◆ Assigned task: The listing below has to be output exactly as given, less its pictures.

◆ Source data:
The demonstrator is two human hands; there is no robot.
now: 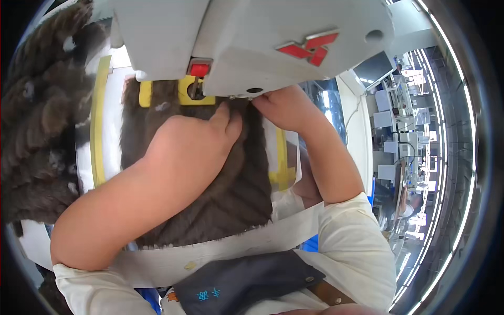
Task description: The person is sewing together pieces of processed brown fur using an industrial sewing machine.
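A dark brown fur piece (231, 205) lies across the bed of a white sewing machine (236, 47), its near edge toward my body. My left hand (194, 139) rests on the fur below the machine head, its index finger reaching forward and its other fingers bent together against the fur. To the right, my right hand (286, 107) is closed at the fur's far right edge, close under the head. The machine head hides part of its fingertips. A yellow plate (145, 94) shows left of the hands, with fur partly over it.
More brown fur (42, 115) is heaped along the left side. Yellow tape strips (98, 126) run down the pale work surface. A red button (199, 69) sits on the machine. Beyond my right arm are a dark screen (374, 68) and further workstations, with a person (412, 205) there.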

◆ Output below:
The demonstrator is two human hands; there is no robot.
now: 
Task description: The person is sewing together pieces of processed brown fur using an industrial sewing machine.
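A dark brown fur piece (231, 205) lies across the bed of a white sewing machine (236, 47), its near edge toward my body. My left hand (194, 139) rests on the fur below the machine head, its index finger reaching forward and its other fingers bent together against the fur. To the right, my right hand (286, 107) is closed at the fur's far right edge, close under the head. The machine head hides part of its fingertips. A yellow plate (145, 94) shows left of the hands, with fur partly over it.
More brown fur (42, 115) is heaped along the left side. Yellow tape strips (98, 126) run down the pale work surface. A red button (199, 69) sits on the machine. Beyond my right arm are a dark screen (374, 68) and further workstations, with a person (412, 205) there.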

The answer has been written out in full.